Unlike many other parts of the U.S., New Jersey’s death total moved upwards, to a peak of nearly 600 deaths in a single day, according to the model.
“The reason for the increased peak daily deaths projections is increasingly more deaths being reported in New Jersey over the last few days,” IHME methodology reads.
Based on IHME’s model, New Jersey’s hospitals may have reached maximum capacity on April 2. While Pennsylvania is currently projected to weather the crisis with a surplus of hospital space, New Jersey would need to drastically increase the number of available beds by April 15.
However, an uneven distribution of cases throughout New Jersey, and hospitals’ diverting cases to ambulatory centers or other nontraditional areas for acute care, has helped delay this overload. And the IHME model does not totally account for state’s adding space.
New Jersey Health Commissioner Judith Persichilli said Monday that the state and health care providers have been working overtime to add tens of thousands of beds: creating field stations, reopening closed hospitals, converting hotels and receiving aid from federal agencies.
“Our hospitals have been working to double their critical care capacity,” she said. “We are aggressively working to open alternate care sites.”
Pennsylvania hospitals, too, have largely canceled elective surgeries and taken other steps to add beds for COVID-19 patients.
Wardle also said his department would assess Pennsylvania’s ability to absorb patients from other states if and when that time comes.
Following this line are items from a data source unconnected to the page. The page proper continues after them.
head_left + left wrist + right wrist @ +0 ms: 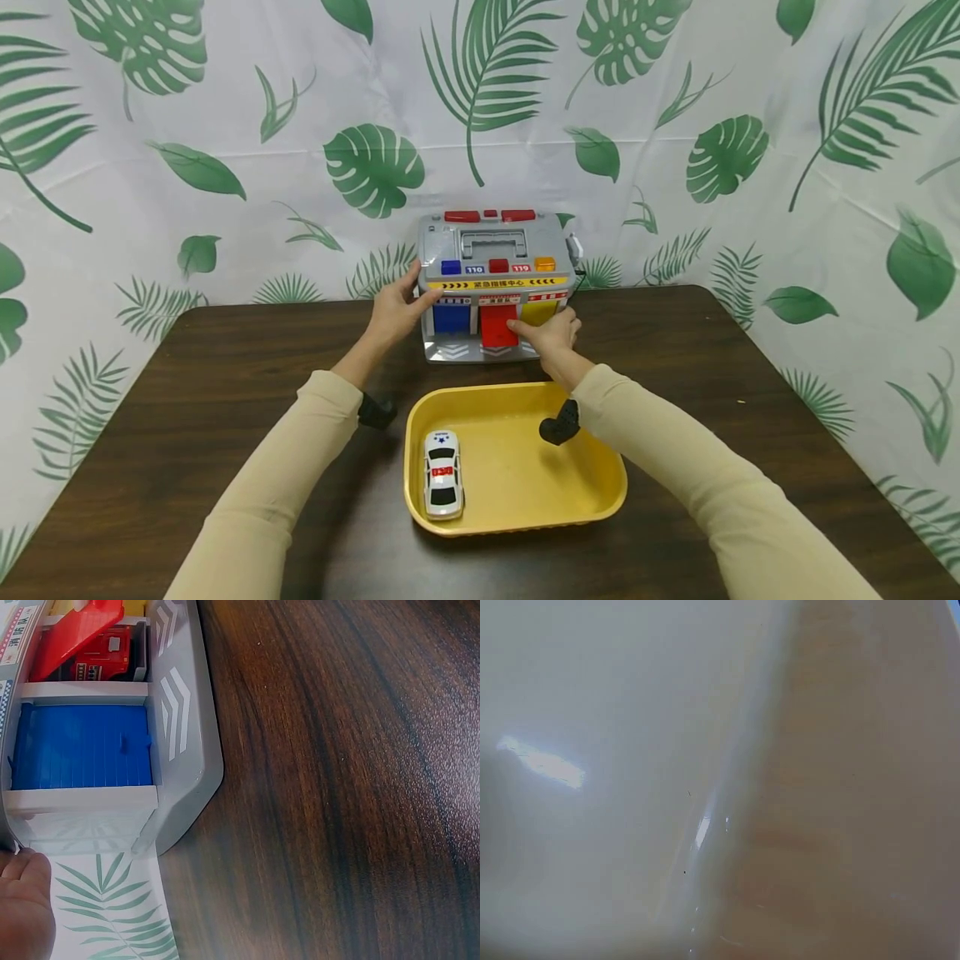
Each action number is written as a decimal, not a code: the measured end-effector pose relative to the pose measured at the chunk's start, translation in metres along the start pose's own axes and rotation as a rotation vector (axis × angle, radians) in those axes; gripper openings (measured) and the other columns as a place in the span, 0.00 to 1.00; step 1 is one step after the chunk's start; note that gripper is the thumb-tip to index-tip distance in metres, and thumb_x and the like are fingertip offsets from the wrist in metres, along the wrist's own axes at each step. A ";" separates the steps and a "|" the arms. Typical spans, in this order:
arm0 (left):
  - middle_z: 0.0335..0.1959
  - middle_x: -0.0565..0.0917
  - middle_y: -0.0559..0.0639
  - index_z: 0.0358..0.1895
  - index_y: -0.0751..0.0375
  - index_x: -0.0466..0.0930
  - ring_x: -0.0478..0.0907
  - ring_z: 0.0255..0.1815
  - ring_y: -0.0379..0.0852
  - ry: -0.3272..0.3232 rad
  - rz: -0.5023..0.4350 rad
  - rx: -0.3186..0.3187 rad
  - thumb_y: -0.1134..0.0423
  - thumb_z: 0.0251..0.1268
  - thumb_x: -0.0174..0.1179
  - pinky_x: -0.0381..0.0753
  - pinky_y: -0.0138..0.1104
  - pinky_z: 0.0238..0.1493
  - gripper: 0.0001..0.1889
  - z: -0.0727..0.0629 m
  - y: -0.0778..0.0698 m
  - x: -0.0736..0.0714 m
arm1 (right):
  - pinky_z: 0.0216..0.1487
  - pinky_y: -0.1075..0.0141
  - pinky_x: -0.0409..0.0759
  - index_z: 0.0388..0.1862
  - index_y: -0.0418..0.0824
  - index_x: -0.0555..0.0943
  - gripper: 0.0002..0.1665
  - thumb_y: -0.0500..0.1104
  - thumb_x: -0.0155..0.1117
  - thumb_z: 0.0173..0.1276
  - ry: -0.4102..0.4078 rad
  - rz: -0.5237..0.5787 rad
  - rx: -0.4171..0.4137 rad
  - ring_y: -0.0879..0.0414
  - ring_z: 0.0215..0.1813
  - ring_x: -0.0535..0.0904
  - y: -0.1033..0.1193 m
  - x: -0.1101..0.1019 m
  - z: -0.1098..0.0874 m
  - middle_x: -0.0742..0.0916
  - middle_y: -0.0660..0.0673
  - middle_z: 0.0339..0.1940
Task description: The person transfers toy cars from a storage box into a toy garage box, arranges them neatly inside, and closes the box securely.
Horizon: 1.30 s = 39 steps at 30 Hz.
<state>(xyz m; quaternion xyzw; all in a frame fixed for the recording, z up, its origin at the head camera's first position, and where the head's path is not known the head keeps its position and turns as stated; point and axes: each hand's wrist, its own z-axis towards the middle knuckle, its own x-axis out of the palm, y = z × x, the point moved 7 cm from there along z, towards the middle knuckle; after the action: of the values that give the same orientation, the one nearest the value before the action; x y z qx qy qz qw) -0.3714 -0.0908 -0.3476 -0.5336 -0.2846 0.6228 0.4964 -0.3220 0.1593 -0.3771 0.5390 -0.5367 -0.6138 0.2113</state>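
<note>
Head view: a person's left hand [392, 312] is touching the toy station [491, 283] at its left side, thumb spread from the fingers, while the right hand [551, 335] is resting its thumb against the outward-swung red door [495, 329]; whether it is pinching cannot be told. Behind that door, a red toy vehicle [103, 656] is showing in the left wrist view. A yellow band [491, 284] is reading "紧急指挥中心", labels [475, 269] above it "110" and "119"; "消防队" is heading the red door. The station is standing near the table's [247, 367] far edge, beyond a yellow tray [517, 467] where a white toy car [442, 475] is lying.
</note>
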 end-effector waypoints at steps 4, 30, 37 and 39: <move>0.72 0.57 0.53 0.72 0.62 0.51 0.63 0.68 0.49 0.006 0.009 0.003 0.54 0.64 0.60 0.70 0.41 0.63 0.39 0.000 0.000 0.000 | 0.73 0.56 0.58 0.70 0.36 0.49 0.57 0.45 0.75 0.51 -0.014 0.041 -0.002 0.43 0.70 0.58 0.000 0.002 0.001 0.59 0.34 0.69; 0.72 0.58 0.52 0.72 0.61 0.52 0.64 0.68 0.48 -0.002 0.046 0.002 0.53 0.64 0.60 0.71 0.40 0.63 0.38 0.000 -0.001 -0.001 | 0.70 0.55 0.62 0.67 0.37 0.51 0.54 0.46 0.76 0.49 -0.133 0.076 0.009 0.40 0.62 0.65 -0.005 0.008 0.010 0.61 0.33 0.64; 0.72 0.57 0.50 0.73 0.60 0.52 0.62 0.69 0.46 -0.007 0.093 -0.006 0.51 0.64 0.59 0.69 0.40 0.65 0.39 -0.001 -0.001 -0.001 | 0.71 0.54 0.61 0.67 0.40 0.51 0.55 0.48 0.76 0.49 -0.148 0.065 0.030 0.40 0.63 0.64 -0.007 0.010 0.009 0.62 0.34 0.63; 0.72 0.57 0.50 0.73 0.59 0.52 0.62 0.69 0.46 -0.007 0.101 -0.005 0.50 0.64 0.59 0.68 0.40 0.65 0.38 -0.001 -0.001 -0.001 | 0.71 0.54 0.61 0.67 0.41 0.51 0.55 0.49 0.76 0.49 -0.154 0.055 0.035 0.40 0.63 0.64 -0.008 0.010 0.009 0.62 0.33 0.63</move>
<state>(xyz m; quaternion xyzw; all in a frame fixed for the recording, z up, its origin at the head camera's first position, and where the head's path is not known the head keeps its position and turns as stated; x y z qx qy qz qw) -0.3698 -0.0913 -0.3467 -0.5463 -0.2606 0.6485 0.4617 -0.3309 0.1573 -0.3898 0.4787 -0.5766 -0.6381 0.1767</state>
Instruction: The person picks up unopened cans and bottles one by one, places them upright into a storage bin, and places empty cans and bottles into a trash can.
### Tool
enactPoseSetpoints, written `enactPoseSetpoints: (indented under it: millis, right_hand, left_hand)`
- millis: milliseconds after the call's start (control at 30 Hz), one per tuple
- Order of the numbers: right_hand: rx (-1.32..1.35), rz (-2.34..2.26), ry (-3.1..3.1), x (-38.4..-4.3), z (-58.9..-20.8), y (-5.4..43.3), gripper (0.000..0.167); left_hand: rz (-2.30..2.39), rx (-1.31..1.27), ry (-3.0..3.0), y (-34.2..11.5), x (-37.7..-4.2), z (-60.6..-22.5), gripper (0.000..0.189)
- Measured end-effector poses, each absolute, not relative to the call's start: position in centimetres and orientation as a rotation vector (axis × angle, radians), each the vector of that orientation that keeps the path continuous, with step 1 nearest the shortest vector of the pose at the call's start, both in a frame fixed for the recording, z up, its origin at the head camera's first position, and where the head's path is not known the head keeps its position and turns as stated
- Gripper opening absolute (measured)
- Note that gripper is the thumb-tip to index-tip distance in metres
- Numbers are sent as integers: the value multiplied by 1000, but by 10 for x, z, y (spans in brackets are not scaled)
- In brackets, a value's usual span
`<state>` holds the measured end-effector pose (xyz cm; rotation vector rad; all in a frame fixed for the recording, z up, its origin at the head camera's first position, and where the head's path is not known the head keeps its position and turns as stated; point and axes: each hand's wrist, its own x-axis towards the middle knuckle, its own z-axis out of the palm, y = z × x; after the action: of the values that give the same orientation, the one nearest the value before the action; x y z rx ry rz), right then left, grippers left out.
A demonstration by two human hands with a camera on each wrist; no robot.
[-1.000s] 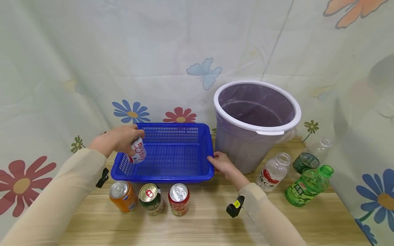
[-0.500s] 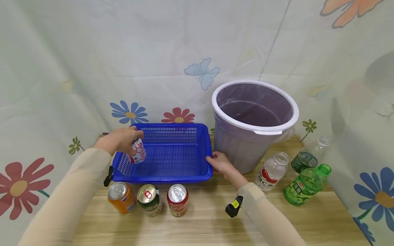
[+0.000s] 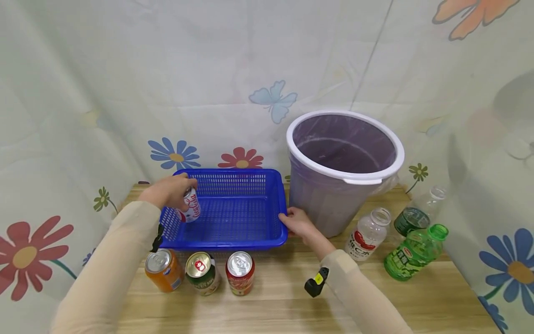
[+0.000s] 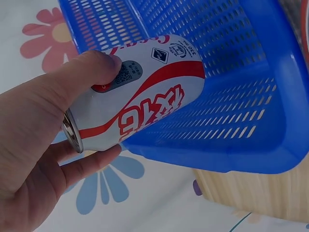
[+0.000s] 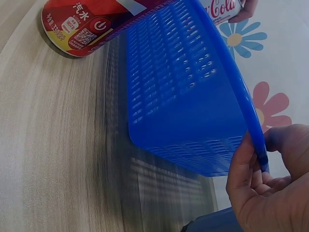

He noted that some parts of the state may not have beds to spare.
“Even if we do see a surplus, that would be statewide and may not represent the ability for eastern Pa. hospitals to take on extra patients,” he wrote in an email.
There are more than 5,100 ventilators in the Pennsylvania hospital system, and 70% are available. Of the state’s 3,400 licensed ICU beds, 60% are currently in use.
Roberts, who had helped author a more pessimistic projection of COVID-19 spread in Pennsylvania last month, also expressed concern about elements of the IHMC methodology.
“In their model, they say they’re maintaining social distancing the whole time,” he said.
“If you maintain social distancing levels seen in China, that might work. But if you remove it and you don’t have herd immunity levels, the virus will come back.”
Assuming that the rampant spread of COVID-19 does begin to slow after a deadly peak, the physician said the future depends on the choices the states, and the nation as a whole, make in determining what to do next.
Roberts was personally skeptical that officials could resist the temptation to reboot a largely idled economy, especially in the face of numbers that indicate the infection is slowing.
“I don’t think we’ll be able to maintain the level of social distancing needed to maintain that,” he said. “I don’t think we have the resources or the will.”